According to BIRN’s database of judicially established facts about the war, approximately 80 women were raped in the elementary school in Kalinovik, which served as a detention centre; rapes also occurred at other locations.

A protected witness in the trial of Bundalo, Zeljaja and Askraba, identified as Witness B, told investigators she was raped several times at the school and was interrogated by Govedarica.

Citing Witness B, the verdict in the case read: “Bosko Govedarica came to her and warned her to be careful what she said, because they could always find her.”

Two former Bosnian Serb police officers, Milan Lalovic and Danilo Djorem, told the trial that they knew women were being raped at the school and that they informed their superiors.

“The witness [Lalovic] points out that he told Govedarica what was happening in the school, but he just told them that they had to go there and perform their duties,” the court said in convicting Bundalo and his co-accused.

‘No dilemma’ who was responsible

According to a report on SJB activities in April-August 1992, signed by Govedarica, in July military commanders in Kalinovik requested support from forces in Foca, and a group of 100 armed soldiers arrived.

The court in the trial of Bundalo and his co-accused found that these soldiers were subordinated to the Kalinovik Tactical Group, the military unit led by Bundalo.

The SJB report signed by Govedarica details abuse meted out by these soldiers on detainees in the Kalinovik school, including the theft of jewellery and money.

In the trial of Krajisnik, the ICTY established that the responsible persons of the SJB Kalinovik knew about these events.

The report signed by Govedarica claims that “Muslim military eligible males from the elementary school in Kalinovik, which this SJB was guarding, were transferred to a military prison” under the command of the Kalinovik Tactical Group.

In 2013, Fejzija Hadzic told the ICTY trial of Mladic how, on August 5, 1992, he survived the execution of a group of Bosniaks who had been held at the Kalinovik school and the old gunpowder depot.

“They told us we were going to a prison in Foca to be exchanged,” he said of their Bosnian Serb military captors.

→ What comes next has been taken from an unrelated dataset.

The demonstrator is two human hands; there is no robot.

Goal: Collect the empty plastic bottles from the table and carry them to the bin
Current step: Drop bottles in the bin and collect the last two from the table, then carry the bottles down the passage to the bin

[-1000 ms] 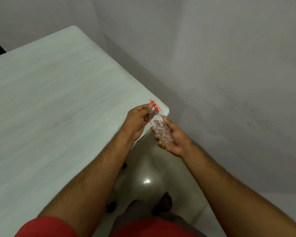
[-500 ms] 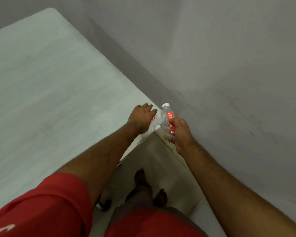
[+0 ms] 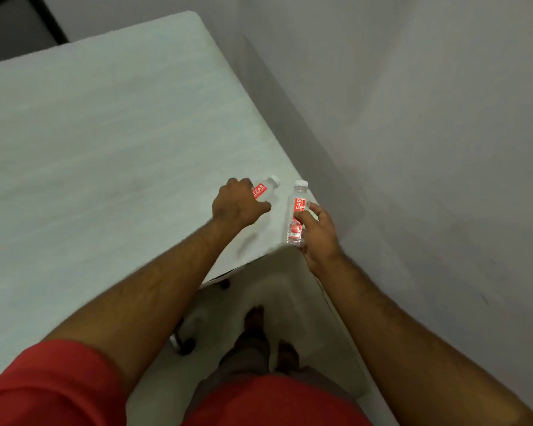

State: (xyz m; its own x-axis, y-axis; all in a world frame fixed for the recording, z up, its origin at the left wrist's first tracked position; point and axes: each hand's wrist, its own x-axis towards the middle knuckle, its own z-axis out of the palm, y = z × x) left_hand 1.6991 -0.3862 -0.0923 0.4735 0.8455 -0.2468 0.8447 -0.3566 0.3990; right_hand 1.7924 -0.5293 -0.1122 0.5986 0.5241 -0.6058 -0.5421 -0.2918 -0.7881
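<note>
Two small clear plastic bottles with red labels and white caps are at the near right corner of the pale table. My left hand is closed around one bottle, which lies tilted over the tabletop with its cap pointing away. My right hand grips the second bottle upright at the table's corner, thumb across its label. No bin is in view.
A grey wall runs close along the table's right side. Below the corner is a light tiled floor with my feet and a table caster. A dark object sits beyond the table's far left.
A second ago both hands held one bottle at the corner. Now each hand holds its own bottle, the left over the tabletop, and the view has shifted.
</note>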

“They tied the hands of the younger ones with wire. They tied my hands too and hit me on the head. They loaded 24 of us into a truck and drove us to a meadow. They lined us up in a column and shot us from the side with automatic rifles. A bullet hit me in my left leg, I fell, like the others, and pretended to be dead.”

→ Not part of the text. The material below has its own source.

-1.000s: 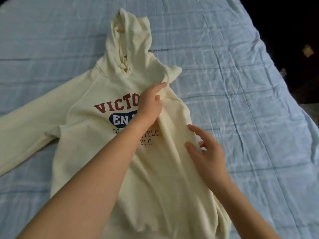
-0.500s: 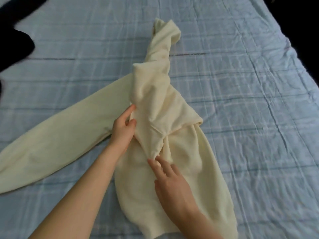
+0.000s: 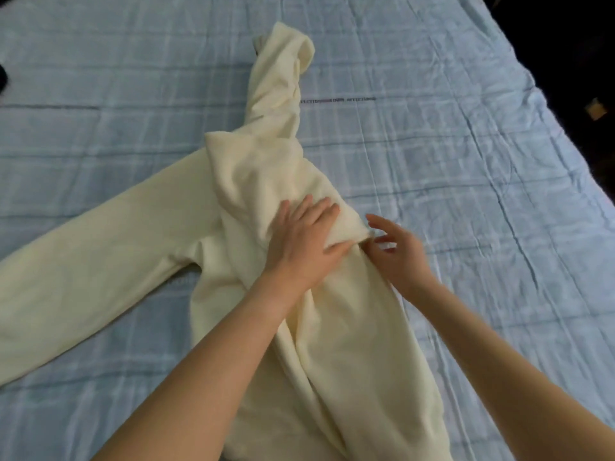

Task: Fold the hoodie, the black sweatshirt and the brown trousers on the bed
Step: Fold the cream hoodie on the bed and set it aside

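A cream hoodie [image 3: 253, 181] lies on the bed, its right side folded over so the printed front is hidden. Its left sleeve [image 3: 86, 261] stretches out toward the left edge, and the hood [image 3: 279, 74] points away from me. My left hand [image 3: 304, 241] lies flat with straight fingers on the folded part, pressing it down. My right hand [image 3: 396, 251] hovers at the folded corner beside it, fingers spread and blurred, holding nothing that I can see. A sliver of black cloth [image 3: 3, 78] shows at the far left edge.
The bed is covered by a pale blue checked sheet [image 3: 466, 194], creased on the right. Its right edge [image 3: 565, 104] drops off into a dark floor area at the top right.
The right side of the hoodie has been folded over, hiding the print. My left hand moved from the fold's left edge onto its top and now presses flat; my right hand shifted to the fold's right corner.
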A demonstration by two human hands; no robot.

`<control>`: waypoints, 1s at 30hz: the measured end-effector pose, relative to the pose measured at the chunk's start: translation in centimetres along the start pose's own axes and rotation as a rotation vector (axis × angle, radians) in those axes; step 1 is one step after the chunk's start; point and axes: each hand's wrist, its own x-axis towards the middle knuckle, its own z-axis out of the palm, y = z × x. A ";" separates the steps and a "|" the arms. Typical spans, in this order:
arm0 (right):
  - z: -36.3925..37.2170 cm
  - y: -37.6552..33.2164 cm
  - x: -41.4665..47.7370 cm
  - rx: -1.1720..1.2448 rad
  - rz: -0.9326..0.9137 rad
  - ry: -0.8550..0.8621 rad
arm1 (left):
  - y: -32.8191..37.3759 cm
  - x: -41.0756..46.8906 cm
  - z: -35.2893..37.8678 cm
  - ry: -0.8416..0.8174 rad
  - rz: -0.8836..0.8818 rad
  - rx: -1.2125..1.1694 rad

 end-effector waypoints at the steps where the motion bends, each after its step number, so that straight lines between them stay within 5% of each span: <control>1: 0.7 -0.2 0.7 0.003 -0.022 -0.017 | -0.4 -0.1 0.8 -0.023 -0.014 0.043; 11: -8.1 -5.9 0.9 0.252 -0.290 0.142 | 6.5 2.3 -4.0 0.257 -0.022 -0.494; 17: -19.8 -4.3 0.2 -0.074 -0.673 0.502 | 15.0 4.8 -4.3 0.283 0.185 -0.571; 19: -20.8 -1.4 0.1 -0.069 -0.574 0.441 | 16.4 5.1 -2.3 0.236 0.180 -0.524; 23: -19.7 5.0 0.6 0.107 -0.064 0.124 | 16.3 4.9 3.3 -0.047 0.012 -0.351; 26: -20.3 8.9 0.5 -0.003 -0.025 -0.111 | 15.9 4.5 6.7 -0.171 -0.031 -0.232; 28: -21.6 10.2 -0.1 0.059 -0.074 -0.092 | 16.0 4.5 7.5 -0.158 -0.011 -0.182; 30: -23.2 11.8 0.0 -0.027 -0.109 0.159 | 16.7 5.0 7.6 -0.122 0.004 -0.178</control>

According to Hadzic, the soldiers took their victims to a nearby barn, which they set on fire.

“I managed to jump into the lower part of the barn and escape,” he said.

Among the victims was Memna Jasarevic’s husband, Hilmo, who had taught art at the school.

In an interview with Detektor, Jasarevic said Bosniaks were summoned for compulsory labour under an order signed by Grujo Lalovic in May 1992. They were rounded up and eventually killed.

“He [Hilmo] was taken and imprisoned first in the school, then in the detention camp in the Gunpowder Depot,” said Jasarevic.

“People were summoned to respond to work, and they responded, and they detained them,” she said. “So there can be no dilemma as to who was responsible for these people.”

Hilmo’s remains were identified in 2004.

In the trial of Bundalo and his co-accused, the trial chamber found it can be clearly seen in entry and exit records made at the old gunpowder depot that many detainees were regularly removed to carry out work on the approval of Govedarica.

Vranovic, who is still searching for his father, said he remains bitter that only a handful of people have been convicted for the murder of more than 100 in Kalinovik.

“As time passes, we have major obstacles,” he said. “We are not satisfied with the Prosecution of Bosnia and Herzegovina; we are not satisfied with the Prosecution in Serbia either.”